Last year, you kind of had a feeling that the Yankees were going to win their 27th World Series title. This year, not so much for their 28th.

The Yankees do have the best record in baseball, but New York fans have to wonder if the Bombers have already played their best baseball already.

And while the Yankees are coming off of a recent eight-game winning streak, is there really a feeling that they are truly the best team in the game?

Now, that's not to say they're not, but that's more of an indication of how wide open things are this year. It's tough, though, to call the Yankees the clear favorites to hoist trophy in late October.

The main reason for skepticism surrounding the Yankees is obviously the pitching staff. You know what you're going to get with CC Sabathia, but after that, is there any confidence in handing the ball to anyone?

A.J. Burnett, at times this season, has been an absolute train wreck, certainly not worth the top-tier money the Yankees paid him to be their No. 2. Andy Pettitte is the closest thing you'll find to a sure thing in the playoffs, but with his return date from a groin injury changing seemingly every week, it's tough to approximate what you'll get out of him the rest of the way.

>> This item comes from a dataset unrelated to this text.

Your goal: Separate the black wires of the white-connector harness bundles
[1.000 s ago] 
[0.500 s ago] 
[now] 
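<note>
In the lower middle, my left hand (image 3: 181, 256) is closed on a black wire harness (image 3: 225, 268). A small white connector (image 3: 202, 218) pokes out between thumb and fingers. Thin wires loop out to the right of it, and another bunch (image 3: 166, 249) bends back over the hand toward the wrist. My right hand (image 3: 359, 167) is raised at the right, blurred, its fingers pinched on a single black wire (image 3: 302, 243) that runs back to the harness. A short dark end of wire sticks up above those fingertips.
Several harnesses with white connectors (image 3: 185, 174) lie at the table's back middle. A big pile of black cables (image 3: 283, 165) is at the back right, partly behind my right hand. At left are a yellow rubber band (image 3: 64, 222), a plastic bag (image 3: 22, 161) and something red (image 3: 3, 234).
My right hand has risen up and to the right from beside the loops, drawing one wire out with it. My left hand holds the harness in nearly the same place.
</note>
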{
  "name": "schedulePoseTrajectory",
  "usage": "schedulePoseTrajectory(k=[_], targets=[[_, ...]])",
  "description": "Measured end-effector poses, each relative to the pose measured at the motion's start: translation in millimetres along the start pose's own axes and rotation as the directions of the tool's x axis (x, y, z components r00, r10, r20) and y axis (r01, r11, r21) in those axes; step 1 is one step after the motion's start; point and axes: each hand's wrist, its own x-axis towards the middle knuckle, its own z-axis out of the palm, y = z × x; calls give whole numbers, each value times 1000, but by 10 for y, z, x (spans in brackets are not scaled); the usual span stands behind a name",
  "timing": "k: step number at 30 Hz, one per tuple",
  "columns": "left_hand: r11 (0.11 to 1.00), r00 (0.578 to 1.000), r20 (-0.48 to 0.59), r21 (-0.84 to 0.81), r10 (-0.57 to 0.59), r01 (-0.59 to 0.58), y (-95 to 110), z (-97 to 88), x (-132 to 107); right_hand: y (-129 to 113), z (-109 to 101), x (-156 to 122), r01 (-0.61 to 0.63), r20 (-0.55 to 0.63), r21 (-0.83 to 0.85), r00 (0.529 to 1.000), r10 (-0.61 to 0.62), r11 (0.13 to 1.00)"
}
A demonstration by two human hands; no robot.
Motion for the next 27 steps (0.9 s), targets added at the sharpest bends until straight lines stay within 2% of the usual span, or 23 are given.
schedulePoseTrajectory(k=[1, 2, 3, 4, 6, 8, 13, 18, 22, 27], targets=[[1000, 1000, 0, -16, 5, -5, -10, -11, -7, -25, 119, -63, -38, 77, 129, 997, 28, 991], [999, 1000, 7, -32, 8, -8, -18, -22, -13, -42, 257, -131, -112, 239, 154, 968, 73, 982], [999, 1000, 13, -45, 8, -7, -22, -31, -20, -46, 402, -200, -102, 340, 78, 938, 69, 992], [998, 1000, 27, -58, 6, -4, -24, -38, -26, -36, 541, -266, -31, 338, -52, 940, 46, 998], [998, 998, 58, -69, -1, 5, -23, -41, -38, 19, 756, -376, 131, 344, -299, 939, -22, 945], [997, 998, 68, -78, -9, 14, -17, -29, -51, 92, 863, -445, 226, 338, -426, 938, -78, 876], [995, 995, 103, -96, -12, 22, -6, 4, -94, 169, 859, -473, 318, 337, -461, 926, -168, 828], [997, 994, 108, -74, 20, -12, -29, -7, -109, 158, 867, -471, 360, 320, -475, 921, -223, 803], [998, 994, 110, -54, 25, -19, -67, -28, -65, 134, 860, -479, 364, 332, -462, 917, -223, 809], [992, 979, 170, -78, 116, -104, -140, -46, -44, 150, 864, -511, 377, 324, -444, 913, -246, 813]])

Young right-hander Phil Hughes is not the pitcher we saw early this season, at least not right now. The All-Star pitcher came into this season never throwing more than 86 1/3 innings in a season. He's at 155 already this season.

There are question marks everywhere in the rotation after Sabathia, and that's even without mentioning the problems that Javier Vazquez has had this season.

The offense, which is usually something the Yankees can hang their hat on, is not the steamroller it was last year.

The biggest reason for that? It has to be Derek Jeter, the man who makes the Yankees' offense go. At the top of the lineup, Jeter is relied upon heavily as the catalyst. If he's not getting on base, it makes opposing pitchers' jobs a lot easier to deal with the boppers behind him.

The veteran shortstop has struggled mightily of late. At some point, maybe now, we'll have to start asking ourselves, is this a prolonged Jeter slump, or the beginning of the end? Jeter usually saves his best work for the end of the year, but if he doesn't turn it on soon, he'll be heading into October with questions surrounding his play for virtually the first time in his career.

Third baseman Alex Rodriguez was out of the lineup for precautionary reasons on Tuesday night, but he has battled injuries this season as well. And while the Yankees have actually put up some gaudy numbers without him in the lineup, there's no question they'd prefer the man who is arguably the game's best in the lineup.

The Yankees' offense is still one of the best in the game despite minor concerns. But if they meet up with a team like the Rays in the playoffs, a team that the Yankees are 5-6 against this year, and a team that has some of the best pitching in the game, they could be in trouble.

This isn't to say the Yankees won't be the ones left standing when the dust settles. They have the best record in baseball for a reason. But unlike last year and years before, facing the Yankees just isn't quite as scary as it once was.